La situation redevint difficile pour Marie sous le règne d’Édouard VI ; d’un côté, celle-ci était le point de mire de l’opposition catholique, mais, de l’autre, les ecclésiastiques et les seigneurs protestants qui entouraient le jeune roi craignaient que l’accession de Marie au pouvoir en cas de décès du roi signifie la ruine de leur œuvre et leur perte. La santé d’Édouard déclinant, John Dudley, duc de Northumberland, qui s’était assuré un pouvoir absolu, imagina de faire proclamer reine d’Angleterre Jeanne Grey (v. 1537-1554), qu’il avait mariée à son fils Guildford Dudley. Normalement, Jeanne Grey n’était que quatrième en ligne de succession, derrière Marie, Élisabeth et Marie Stuart : on ne pouvait accepter l’élimination des trois autres candidates qu’en se fondant sur des raisons religieuses. Cela ne suffit pourtant pas pour assurer le succès de l’entreprise de Northumberland.

Lorsque Édouard VI mourut le 6 juillet 1553, Northumberland proclama Jeanne Grey reine, appuyé par tout le Conseil, qu’il avait gagné à ses vues. Mais il ne put s’emparer de Marie, qui, s’étant enfuie vers l’est, réussit en quelques jours à réunir près de 30 000 hommes autour d’elle. Dès lors, les « amis » de Northumberland assurèrent Marie de leur bonne volonté, et, sitôt que le duc eut quitté Londres pour marcher contre l’armée de Marie, ils proclamèrent reine cette dernière.
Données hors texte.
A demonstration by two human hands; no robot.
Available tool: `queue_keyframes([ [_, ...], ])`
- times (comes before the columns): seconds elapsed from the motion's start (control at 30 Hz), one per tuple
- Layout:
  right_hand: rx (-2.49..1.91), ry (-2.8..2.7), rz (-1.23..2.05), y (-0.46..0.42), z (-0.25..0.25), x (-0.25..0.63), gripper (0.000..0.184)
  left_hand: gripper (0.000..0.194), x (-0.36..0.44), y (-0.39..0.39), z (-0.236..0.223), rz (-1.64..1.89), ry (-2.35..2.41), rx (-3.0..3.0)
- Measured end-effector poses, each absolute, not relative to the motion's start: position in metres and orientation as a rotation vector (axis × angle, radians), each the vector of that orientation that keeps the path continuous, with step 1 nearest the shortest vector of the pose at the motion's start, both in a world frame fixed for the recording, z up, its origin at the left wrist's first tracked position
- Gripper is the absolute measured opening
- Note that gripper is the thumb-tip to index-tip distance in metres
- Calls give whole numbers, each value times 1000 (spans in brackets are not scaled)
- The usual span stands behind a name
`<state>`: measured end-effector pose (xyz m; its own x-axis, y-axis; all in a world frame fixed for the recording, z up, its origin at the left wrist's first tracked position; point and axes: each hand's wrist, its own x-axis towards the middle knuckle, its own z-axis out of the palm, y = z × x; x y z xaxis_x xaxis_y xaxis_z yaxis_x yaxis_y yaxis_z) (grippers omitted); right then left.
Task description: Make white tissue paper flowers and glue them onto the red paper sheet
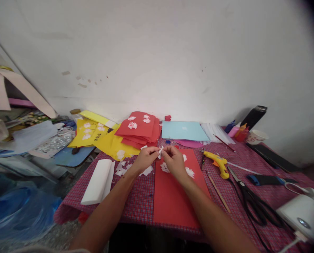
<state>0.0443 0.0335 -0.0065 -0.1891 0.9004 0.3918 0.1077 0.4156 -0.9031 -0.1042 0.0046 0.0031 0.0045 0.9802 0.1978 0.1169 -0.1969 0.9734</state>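
Between the fingertips of my left hand [145,157] and my right hand [174,162] is a small piece of white tissue paper [160,152]. Both hands pinch it from either side, over the top edge of a red paper sheet [175,202]. White paper flowers lie on that sheet, one [190,172] to the right of my right hand and others partly hidden by it. Cut white paper pieces [121,170] are scattered left of my left forearm, and a few more [147,171] lie just below my left hand.
A folded white paper stack [97,182] lies at the left. Red sheets with flowers [141,128] and a light blue sheet [184,130] are by the wall. At the right are a yellow glue gun [217,162], black scissors [251,200], a wooden stick [218,192] and a black bottle [254,117].
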Motion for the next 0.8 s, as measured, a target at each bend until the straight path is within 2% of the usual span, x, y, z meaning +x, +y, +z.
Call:
queue_keyframes([
  [0.8, -908, -1588, 915, 35, -7, 45, 7, 21, -104, 3, 6, 1312, 1153, 1452],
])
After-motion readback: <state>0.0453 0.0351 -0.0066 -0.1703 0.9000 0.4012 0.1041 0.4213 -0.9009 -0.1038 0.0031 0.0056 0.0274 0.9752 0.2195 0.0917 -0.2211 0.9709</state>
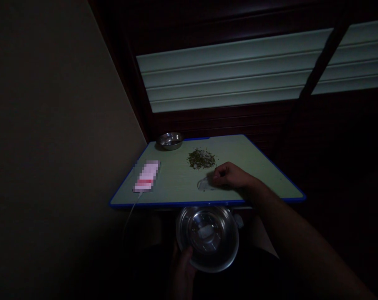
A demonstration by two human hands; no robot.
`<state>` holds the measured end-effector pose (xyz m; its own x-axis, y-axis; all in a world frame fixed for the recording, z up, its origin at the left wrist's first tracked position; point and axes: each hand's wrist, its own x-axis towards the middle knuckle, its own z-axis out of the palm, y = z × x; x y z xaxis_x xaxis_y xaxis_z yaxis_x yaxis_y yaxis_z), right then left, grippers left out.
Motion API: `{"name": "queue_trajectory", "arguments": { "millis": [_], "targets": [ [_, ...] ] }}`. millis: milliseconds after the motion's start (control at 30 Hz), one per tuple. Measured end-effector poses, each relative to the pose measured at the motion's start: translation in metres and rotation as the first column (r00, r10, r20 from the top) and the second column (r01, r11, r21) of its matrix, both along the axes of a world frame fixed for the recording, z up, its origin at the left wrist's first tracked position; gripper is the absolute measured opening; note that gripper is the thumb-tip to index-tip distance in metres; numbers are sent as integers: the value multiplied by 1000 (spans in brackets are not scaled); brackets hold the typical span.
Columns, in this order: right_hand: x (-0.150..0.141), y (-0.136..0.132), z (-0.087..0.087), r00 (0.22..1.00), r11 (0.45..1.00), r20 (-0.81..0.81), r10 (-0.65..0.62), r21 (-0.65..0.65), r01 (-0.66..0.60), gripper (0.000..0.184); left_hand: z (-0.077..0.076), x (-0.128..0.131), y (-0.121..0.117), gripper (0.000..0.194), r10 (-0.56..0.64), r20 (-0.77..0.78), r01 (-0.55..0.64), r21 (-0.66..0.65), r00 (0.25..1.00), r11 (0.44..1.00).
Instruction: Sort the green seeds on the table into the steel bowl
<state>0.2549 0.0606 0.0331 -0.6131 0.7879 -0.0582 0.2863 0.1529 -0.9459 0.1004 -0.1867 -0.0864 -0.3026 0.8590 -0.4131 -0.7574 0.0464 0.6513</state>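
nearest, the left hand (184, 266) grips the large steel bowl (229, 246) at its lower left, thumb at the rim; the bowl is tipped so its mouth faces up towards the wearer, perhaps to keep its inside in sight. it sits right by the near edge of the worktop (173, 183), likely so that little gap is left between the two. past that edge the right hand (228, 176) is over the surface with its fingers curled in and thumb drawn close, a narrow grip suited to small things. just beyond it lies a loose pile of green grains (201, 160) mixed with whitish bits, spread low near the middle, probably for easy reach. the phone (147, 177) lies off to the left, out of the hands' way, its cable (132, 213) hanging over the near edge. a smaller steel bowl (172, 146) stands at the far left corner, apart from the grains.

the left fingers under the bowl are hidden, and glare keeps me from telling whether it holds anything. i cannot tell if the right grip pinches something. the pale patch (204, 184) beside that hand is partly covered; film or worn surface, i can't say. the phone's screen is blurred out, and the small bowl's inside is too dark to read.
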Motion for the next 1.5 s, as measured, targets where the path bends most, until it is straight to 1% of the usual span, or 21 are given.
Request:
{"name": "queue_trajectory", "arguments": {
  "millis": [200,333,533,667,867,933,1067,1233,1367,1433,1500],
  "targets": [
    [2,-1,1,997,998,41,70,-14,-69,21,-2,1,1,69,-20,17,19,53,1000,998],
    [2,-2,2,992,993,51,115,-24,-114,20,-6,0,1,72,-27,18,27,31,999,999],
    [4,-1,3,978,980,75,197,-26,-195,18,-9,-2,0,66,-48,17,48,24,999,999],
    [6,1,2,967,970,75,244,-23,-243,16,-10,-2,1,66,-49,3,48,37,999,998],
    [8,4,-1,958,960,59,281,-27,-280,17,-7,-1,2,69,-55,-8,55,23,998,998],
    [8,5,-2,957,958,56,286,-30,-284,18,-5,-1,2,69,-58,-5,58,36,998,998],
    [9,6,-2,959,960,46,279,-50,-277,19,-2,-1,2,68,-63,0,63,40,998,997],
    [9,4,0,963,964,46,265,-51,-262,18,-3,-3,2,65,-55,7,55,6,998,998],
    [8,2,1,972,969,-5,237,-72,-237,21,-5,-2,2,66,-51,0,51,14,999,999],
    [5,2,-1,986,986,-61,156,-57,-160,23,-4,-1,2,67,-39,-11,40,23,999,999],
    [3,4,-3,992,1000,-126,15,5,-15,22,-3,0,1,68,-40,-10,40,18,999,999]
  ]
}}
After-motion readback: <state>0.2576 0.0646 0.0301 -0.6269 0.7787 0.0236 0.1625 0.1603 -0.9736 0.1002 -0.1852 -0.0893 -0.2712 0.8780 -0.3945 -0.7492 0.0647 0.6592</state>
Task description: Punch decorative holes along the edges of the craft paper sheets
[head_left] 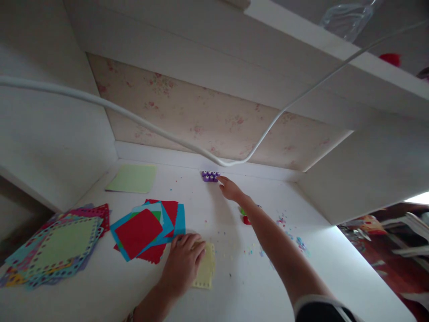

Abandonné par ses troupes, Northumberland renonçait : arrêté le 21 juillet, il était enfermé à la Tour de Londres et exécuté peu après avec deux complices subalternes, ses autres alliés s’étant ralliés à la reine.


Les heureux débuts du règne

Marie présentait la plupart des caractéristiques des Tudors : le courage, une certaine jovialité, mais aussi une obstination inflexible, un sens aigu de son bon droit, le tout couronné par une absence totale de scrupule. À cela s’ajoutaient les effets d’une éducation espagnole, qui se manifestait surtout par une foi catholique fervente et entièrement dépourvue de sens critique. Enfin, en cas de mariage, il était à craindre que la reine, en bonne Espagnole, se soumette par trop à son mari. Marie était donc un personnage assez redoutable, surtout si l’on tient compte du fait que les épreuves et les amères désillusions de sa jeunesse avaient éveillé en elle des tendances à l’hystérie.

Elle sut, en tout cas, se modérer : elle pardonna aux complices de Northumberland ; Jeanne Grey et son mari, condamnés, ne furent même pas exécutés. Dans le domaine religieux, si la messe fut de nouveau célébrée un peu partout, Marie promit de ne rien décider avant la réunion du prochain Parlement ; dans le domaine financier, elle se montra également réservée.